Hello down there in hot, steamy Florida. Lots of authors might choose various contemporary locations in that state for their books but I love that you’ve staked out early 19th century Florida and sea captains, privateers and pirates for yours. Then you smooth on a layer of Yanks vs the Brits to really spice things up. We weren’t quite in the same league with the British yet but with the Baltimore built schooner that Captain David Fletcher sails so successfully, we were on our way.

Sea Change by Darlene MarshallCharlotte “Charley” Alcott has been trained by her doctor father since she was a child but after his death, she has no relations in England to gladly take her in and the ones she does have would probably want her to give up what she loves best – trying to heal people. So with her square face, tall build, and blunt features helping to hide her gender, she works out a deal to act as a ship’s doctor for passage to her godfather in Jamaica. There she hopes to be able to continue her studies with him. And everything was going just fine until the “Fancy” shows up. Her masked captain and crew steal everything not nailed down including one young Dr. Alcott.
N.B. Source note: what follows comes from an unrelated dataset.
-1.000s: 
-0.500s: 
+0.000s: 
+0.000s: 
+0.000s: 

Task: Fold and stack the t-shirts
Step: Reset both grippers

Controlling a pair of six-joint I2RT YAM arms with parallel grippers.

David Fletcher badly needs a doctor to help his injured younger brother. Alcott looks young but he seems competent and David gives him no choice in the matter. Once Alcott proves himself, David is also not inclined to take the man to any port where he might leave the company of the “Fancy.” The crew like him and David finds Charley to be an intelligent person with whom, as the ship’s Captain, he can relax, play chess and enjoy a good evenings conversation.

Henry Fletcher, who cleverly figures out early on exactly what Charley is up to, warns her that when David discovers her secret there’ll be hell to pay. But Charley is enjoying the respect she’s getting as a doctor and relishes the opportunities to improve her knowledge. She’s also falling dangerously in love with this man who is as handsome as she is plain. Will he ever see her as a desirable woman. Could they possibly have a future together? And where will the enemy British Navy strike next during this War of 1812?
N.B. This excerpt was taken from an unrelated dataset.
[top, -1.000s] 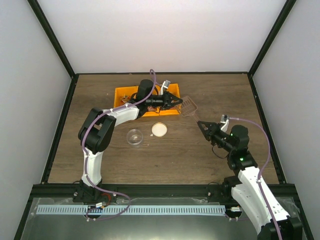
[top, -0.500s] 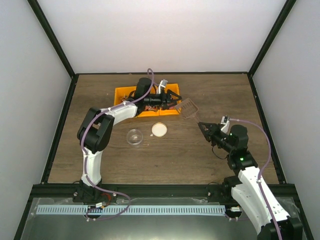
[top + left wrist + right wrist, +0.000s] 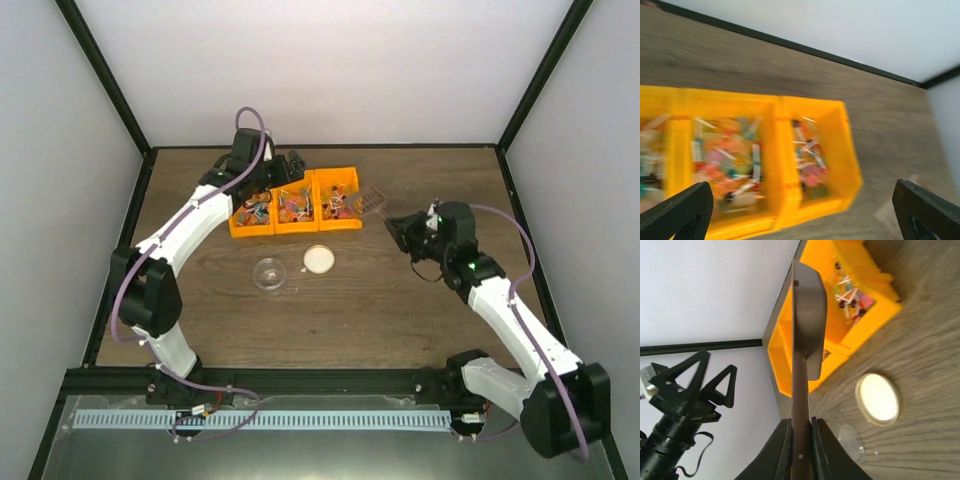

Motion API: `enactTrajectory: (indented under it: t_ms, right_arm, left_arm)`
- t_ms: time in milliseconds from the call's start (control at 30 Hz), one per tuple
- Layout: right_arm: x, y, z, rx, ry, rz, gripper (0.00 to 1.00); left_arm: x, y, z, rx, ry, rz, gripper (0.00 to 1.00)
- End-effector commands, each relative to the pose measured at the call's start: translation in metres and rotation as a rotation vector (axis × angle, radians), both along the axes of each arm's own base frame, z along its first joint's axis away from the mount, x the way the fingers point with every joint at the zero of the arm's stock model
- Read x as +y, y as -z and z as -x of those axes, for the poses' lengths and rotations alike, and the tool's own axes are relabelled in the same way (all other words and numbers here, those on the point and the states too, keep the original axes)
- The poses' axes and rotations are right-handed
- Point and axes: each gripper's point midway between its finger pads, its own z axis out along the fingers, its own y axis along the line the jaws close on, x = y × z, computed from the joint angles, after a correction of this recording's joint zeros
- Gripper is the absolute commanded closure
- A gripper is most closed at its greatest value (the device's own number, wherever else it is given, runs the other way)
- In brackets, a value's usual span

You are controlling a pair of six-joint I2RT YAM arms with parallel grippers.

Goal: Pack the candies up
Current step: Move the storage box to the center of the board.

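So the scoop has just swapped owners. A second ago the left gripper had it at the right end of the orange bin. Now that arm has let go and pulled back to the far side of the bin, over its left half. Its jaws are spread as wide as they go, with nothing between them.

The right gripper has moved in from further right and is now clamped tight on the scoop's handle. It holds the scoop edge-up just off the bin's right end, with the blade reaching over the rightmost compartment in the wrist view. I can't tell if anything's in the scoop.

My read: the handover is done, and the actual scooping falls to the right arm now.

The candies are all in the bin, spread across its three compartments. That puts the right-hand pile just beside the scoop's tip and only a little left of the right gripper. From the left wrist cam they sit right under the open fingers, though nothing touches them.

In front of the bin, well apart from it, sit a clear cup and a cream lid side by side. The cup looks empty as far as I can tell, so I'd say the packing hasn't really started.
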Motion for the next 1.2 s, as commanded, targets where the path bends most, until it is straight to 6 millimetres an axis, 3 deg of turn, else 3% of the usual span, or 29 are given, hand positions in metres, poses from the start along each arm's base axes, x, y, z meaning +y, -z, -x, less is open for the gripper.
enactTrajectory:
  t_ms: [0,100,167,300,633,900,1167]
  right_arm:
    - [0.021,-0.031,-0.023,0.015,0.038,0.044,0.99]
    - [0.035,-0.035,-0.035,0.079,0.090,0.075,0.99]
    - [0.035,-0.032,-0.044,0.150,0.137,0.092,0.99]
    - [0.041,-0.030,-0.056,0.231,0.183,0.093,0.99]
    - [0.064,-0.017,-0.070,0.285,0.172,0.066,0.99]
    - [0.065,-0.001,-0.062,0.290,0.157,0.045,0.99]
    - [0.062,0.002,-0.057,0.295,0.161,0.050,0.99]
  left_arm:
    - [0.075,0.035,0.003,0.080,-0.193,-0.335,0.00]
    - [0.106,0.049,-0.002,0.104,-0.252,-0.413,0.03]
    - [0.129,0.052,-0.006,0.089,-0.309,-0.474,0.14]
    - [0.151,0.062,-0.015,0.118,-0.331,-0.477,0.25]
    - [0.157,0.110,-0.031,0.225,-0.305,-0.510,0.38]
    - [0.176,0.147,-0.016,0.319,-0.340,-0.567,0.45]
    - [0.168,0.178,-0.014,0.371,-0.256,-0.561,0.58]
Thank you, thank you for having Charley practice state of 1814 medicine. She bleeds people, she realizes when amputations are the only way to save someone’s life and if she’d had them, I’ll bet she’d have applied leeches left and right. She’s also a natural doctor whose first concern is always her patients and who lives for new and interesting things to study and learn about. She has a fantastic bedside manner and knows the importance of having a ship’s cat to keep down the rat population. Can you tell I love the kitties? Her confidence in what she knows also gives her the strength to stand up to Captain Fletcher’s initial overbearing manner and earns her his respect as well as that of the crew. I smiled with her to learn that the crew enjoys not only showing up for sick call but then rehashing in exquisite detail every aspect of their illnesses, injuries and what “their” doctor did to cure them.
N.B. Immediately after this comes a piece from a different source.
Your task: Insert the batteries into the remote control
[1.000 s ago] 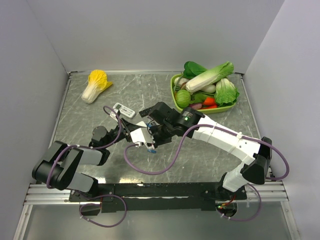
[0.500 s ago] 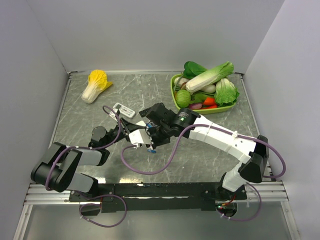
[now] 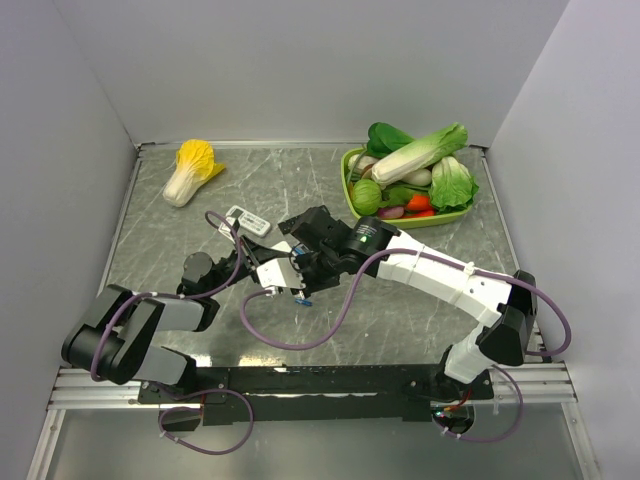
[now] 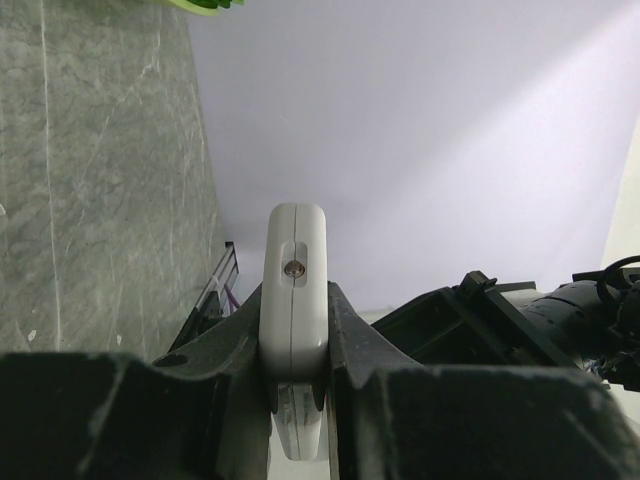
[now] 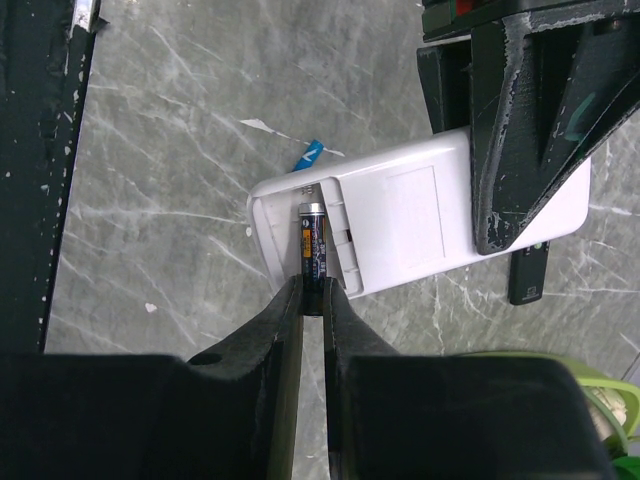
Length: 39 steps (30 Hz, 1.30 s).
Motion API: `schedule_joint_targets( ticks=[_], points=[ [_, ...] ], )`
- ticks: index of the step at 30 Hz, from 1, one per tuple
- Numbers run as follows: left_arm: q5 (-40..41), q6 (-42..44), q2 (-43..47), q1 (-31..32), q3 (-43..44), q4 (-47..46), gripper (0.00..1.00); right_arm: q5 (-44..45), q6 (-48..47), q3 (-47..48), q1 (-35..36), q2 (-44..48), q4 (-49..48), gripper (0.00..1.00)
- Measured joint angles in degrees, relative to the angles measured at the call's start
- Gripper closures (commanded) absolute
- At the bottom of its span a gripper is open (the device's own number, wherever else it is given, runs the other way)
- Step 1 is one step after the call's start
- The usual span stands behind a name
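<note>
The left pincer [image 4: 295, 345] is clamping the light-grey rectangular plastic remote control [image 4: 294, 290] by its long edges, probably so that its open back is facing the other arm. The right pincer [image 5: 312, 298] is closing narrowly on a small blue cylindrical battery [image 5: 311, 240], holding it in the compartment just ahead of the fingertips. The battery's print is showing too small to read.

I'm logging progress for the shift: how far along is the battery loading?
Done: the left gripper clamps the remote control, its compartment open. In hand: the right gripper pinches one battery lying in that compartment, not yet released. Left: release it and fill the seemingly bare slot beside it.
</note>
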<state>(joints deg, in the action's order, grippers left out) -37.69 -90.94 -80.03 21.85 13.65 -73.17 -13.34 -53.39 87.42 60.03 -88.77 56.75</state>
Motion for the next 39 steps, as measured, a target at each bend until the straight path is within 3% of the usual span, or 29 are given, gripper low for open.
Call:
schedule_joint_targets(
  ticks=[12, 27, 39],
  points=[
    [0.0, 0.0, 0.0, 0.0, 0.0, 0.0, 0.99, -0.4, -0.1, -0.5, 0.2, 0.0, -1.0, 0.99],
    [0.5, 1.3, 0.2, -0.1, 0.0, 0.4, 0.99, 0.5, -0.2, -2.7, 0.4, 0.0, -3.7, 0.84],
    [1.3, 1.7, 0.4, -0.2, -0.3, 0.6, 0.99, 2.1, -0.5, -3.3, 0.9, 0.1, -4.8, 0.87]
  ],
)
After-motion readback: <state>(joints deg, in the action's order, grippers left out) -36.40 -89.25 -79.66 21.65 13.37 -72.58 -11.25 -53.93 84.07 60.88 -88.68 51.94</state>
David begins the book as an arrogant ass but quickly learns he can’t boss the stripling Charley around. And that’s when he starts to relax and enjoy Charley’s company as a way to de stress from the pressures of being in total control of his ship and responsible for the crews’ lives. He even begins to worry about young Charley who has obviously never,… um, …you know! The scene where he force marches Charley to the finest little whorehouse on the island with orders not to leave before he’s sampled the best is a scream. Never let it be said he doesn’t have the best interests of his “men” at heart. Yet Charley manages to turn the night into another wonderful learning opportunity by quizzing the ladies about their work, thoughts on men and the best way to deal with the creatures. David’s amazement at Charley’s supposed prowess – based on the way the smiling whores wave “him” off – caps the whole episode.

The Big Reveal is done in a dramatic yet funny way with Charley almost pulling David under with her after she falls overboard and he tries to rescue her. His outrage at her deception is almost as great as the delusion the crew happily indulges in when David tries to “out” Charley to them. They know a good doctor when they’ve got one. David finally realizing the truth also allows him to explore those feelings he’s been feeling for Charley and which he was almost ready to give into regardless of her gender. And the sexing is hawt! Though I wonder – just how far does sound carry through a ship? I’m glad that Charley is realistic about their relationship- if this is all she might ever have, by God she’s going to enjoy it – and willing to take it for what it is. That is until the separation then final reunion. Then I’m glad she knocks David’s block off both physically – I do also agree with Charley’s anger at David’s delay – and with her newfound feminine confidence in her improved clothes and better styled hair. Thank you also for not simply removing some spectacles and revealing a swan.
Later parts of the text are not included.